У него вообще началось тоскливое время. Вера вдруг взяла да и ушла из больницы, заявив: «Зачем же мы будем тут тонуть все втроем, когда можем выплыть поодиночке? Я хочу стать домохозяйкой, Ян только свистнет, ему сразу же место в академии дадут, ну а Светка… Да Господи, неужели молодому перспективному хирургу места себе не найти? Цырлин-то по-любому нам жизни не даст». Никакие колдуновские уговоры не помогли.
Сам он всегда считал, что любит Веру скорее как человека, чем как женщину, что секс – не главное в их отношениях, а просто раз уж они любовники, то им полагается заниматься любовью. Он наивно думал, что больше всего ценит Веру за ласковые руки и вкусные пирожки, а грешить ему гораздо приятнее будет с молодой упругой девочкой.
Но в один из одиноких вечеров он, затащив к себе такую молодую упругую девочку, долго тискал ее, но в результате ничего не почувствовал и ничего не смог.
С Верой же все получалось само собой…
Колдунов очень тосковал по ней, но делать было нечего. Раньше он даже завидовал Вере, у которой дома под боком всегда был муж, а на работе – любовник, и считал, что она довольна таким комплектом. И только после разрыва он понял, что все это время Вера была вынуждена скрывать их связь и жила в постоянном страхе, что о ней узнает муж…
Почему-то в голову стали лезть мысли о самоубийстве. Не то чтобы он хотел проститься с жизнью по-настоящему, но периодически, просыпаясь ночью, он представлял себе, как идет в ванную, вывинчивает лезвие из бритвенного станка… Для того чтобы обнажить и перерезать бедренную артерию, ему, хирургу, хватит полутора минут. Нужно только открыть входную дверь, чтобы его труп не гнил в запертой квартире слишком долго…
Понимая, что эти мысли могут быть признаком начинающегося безумия, Ян гнал их от себя, но безуспешно.
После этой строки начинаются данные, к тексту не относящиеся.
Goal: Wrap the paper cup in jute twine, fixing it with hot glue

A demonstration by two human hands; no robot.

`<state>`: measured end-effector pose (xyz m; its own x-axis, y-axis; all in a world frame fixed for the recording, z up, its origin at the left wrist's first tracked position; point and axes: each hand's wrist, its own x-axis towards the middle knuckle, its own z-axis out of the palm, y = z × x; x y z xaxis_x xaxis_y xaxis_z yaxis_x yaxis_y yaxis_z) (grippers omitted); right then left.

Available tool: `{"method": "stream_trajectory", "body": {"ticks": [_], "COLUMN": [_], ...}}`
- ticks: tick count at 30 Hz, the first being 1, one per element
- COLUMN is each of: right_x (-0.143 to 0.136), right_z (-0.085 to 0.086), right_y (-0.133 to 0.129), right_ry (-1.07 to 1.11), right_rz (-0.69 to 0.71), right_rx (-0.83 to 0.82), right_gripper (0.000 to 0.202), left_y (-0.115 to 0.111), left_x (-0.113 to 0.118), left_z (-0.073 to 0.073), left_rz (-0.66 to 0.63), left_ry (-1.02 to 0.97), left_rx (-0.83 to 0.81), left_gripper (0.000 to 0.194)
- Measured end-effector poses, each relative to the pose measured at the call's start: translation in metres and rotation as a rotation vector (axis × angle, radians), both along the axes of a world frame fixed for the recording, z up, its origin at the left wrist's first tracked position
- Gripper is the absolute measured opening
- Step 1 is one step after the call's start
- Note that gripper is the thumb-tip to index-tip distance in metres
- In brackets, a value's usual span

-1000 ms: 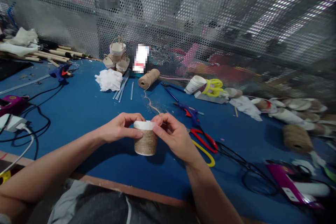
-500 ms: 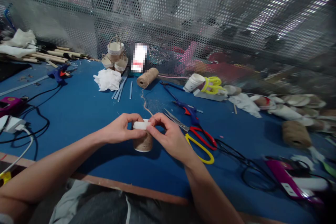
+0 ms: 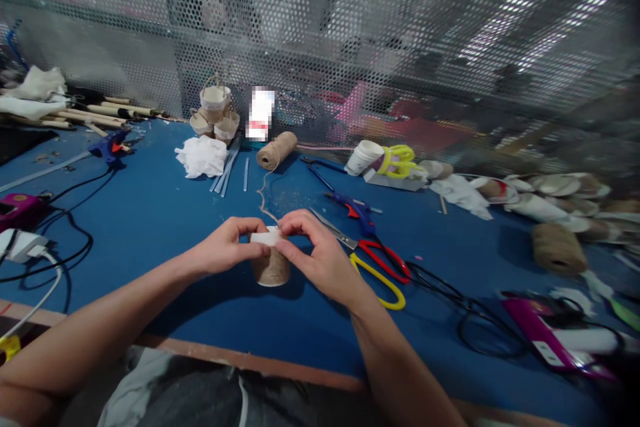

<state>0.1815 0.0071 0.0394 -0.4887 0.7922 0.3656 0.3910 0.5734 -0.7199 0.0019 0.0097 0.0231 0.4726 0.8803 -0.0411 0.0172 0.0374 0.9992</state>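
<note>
The fingers [image 3: 250, 223] of both your hands are bent in on the twine-wrapped cup [image 3: 271, 271], which sits low in front of you over the blue table [image 3: 165, 233]; whether its base touches the surface is hard to tell.

Watch the twine [image 3: 263, 203] first. It comes slack and curving off the spool [image 3: 277, 150], and that spool lies on its side, so a sharp tug could roll it or jerk the strand out of place at the rim. If your pinch eases too soon, the top of the wrap could loosen. Press the thumbs in too hard and the thin-looking white wall could buckle. The scissors [image 3: 383, 263] lie just beside your right hand [image 3: 320, 253] with their blades near the knuckles; a careless swing of that wrist could knock them.

As for the grip, your left hand [image 3: 233, 247] is nearly closed, thumb on the near side of the rim and fingers over the far side. Your right thumb and forefinger almost meet at the rim's other edge, with the twine leading in at their tips; whether they clamp the strand itself is hidden.
</note>
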Motion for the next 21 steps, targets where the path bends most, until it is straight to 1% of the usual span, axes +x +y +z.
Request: {"method": "stream_trajectory", "body": {"ticks": [2,4,6,7,8,9,10,12,15,18,21], "right_x": [0.006,0.019,0.039,0.051,0.065,0.078,0.092,0.114,0.131,0.132,0.128], "right_z": [0.005,0.011,0.016,0.017,0.017,0.016,0.013,0.004,-0.015,-0.028,-0.032], "right_y": [0.002,0.007,0.018,0.026,0.034,0.043,0.052,0.067,0.078,0.080,0.084], "right_ry": [0.060,0.094,0.020,-0.063,-0.212,-0.270,-0.311,-0.397,-0.465,-0.465,-0.415], "right_rz": [-0.045,-0.178,-0.433,-0.596,-0.764,-0.851,-0.906,-0.950,-0.931,-0.901,-0.894], "right_rx": [0.000,0.012,0.021,0.016,-0.015,-0.043,-0.076,-0.194,-0.356,-0.428,-0.447], "right_gripper": [0.006,0.012,0.018,0.020,0.022,0.022,0.020,0.018,0.025,0.027,0.029], "left_y": [0.001,0.001,0.001,0.000,0.000,-0.001,-0.002,-0.002,-0.002,-0.001,0.000], "left_x": [-0.001,-0.001,-0.001,-0.001,0.000,0.000,0.000,0.000,-0.001,-0.002,-0.002], "left_z": [-0.002,-0.005,-0.007,-0.008,-0.009,-0.010,-0.011,-0.013,-0.017,-0.019,-0.019], "left_rz": [0.027,0.046,0.061,0.075,0.074,0.078,0.071,0.061,0.033,0.030,0.025], "left_ry": [-0.107,-0.212,-0.301,-0.335,-0.360,-0.391,-0.416,-0.439,-0.420,-0.408,-0.404], "left_rx": [-0.079,-0.130,-0.175,-0.210,-0.245,-0.268,-0.284,-0.297,-0.306,-0.303,-0.297], "left_gripper": [0.012,0.015,0.018,0.020,0.021,0.022,0.022,0.023,0.021,0.021,0.023]}}
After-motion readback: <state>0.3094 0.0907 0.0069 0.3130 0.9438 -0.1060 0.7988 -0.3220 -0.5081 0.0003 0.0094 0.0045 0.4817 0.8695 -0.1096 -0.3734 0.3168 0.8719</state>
Он снова и снова просыпался по ночам, вставал, пил чай, курил, смотрел в окно, а в голове крутилось, крутилось, крутилось… В конце концов он чертыхался, обзывал себя истеричкой и хватался за какую-нибудь необременительную книгу в надежде уснуть. Снотворное он не пил, опасаясь, что, оглушенный таблетками, не сможет нормально оперировать.
За это время Ян несколько раз звонил Вере, говорил, как ему плохо без нее, умолял о встрече, но Вера категорически отказывалась. Он думал: так она расплачивается с ним за те времена, когда он был женат и проповедовал такие прогрессивные идеи, как «брак убивает любовь» и «чем меньше люди зависят друг от друга, тем крепче их чувства».
Наверное, он получил сполна за свое тогдашнее поведение, хотя… как знать… На каких весах можно это измерить?
Ян был близок к нервному срыву, и Цырлин, не подозревая об этом, ходил по лезвию ножа. Когда он ругал Яна за небрежное оформление историй болезни, тот готов был вместо извинений заехать ему кулаком в нос.
Так жить было нельзя. Необходимо было что-то изменить, иначе, Колдунов понимал, он сойдет с ума по-настоящему.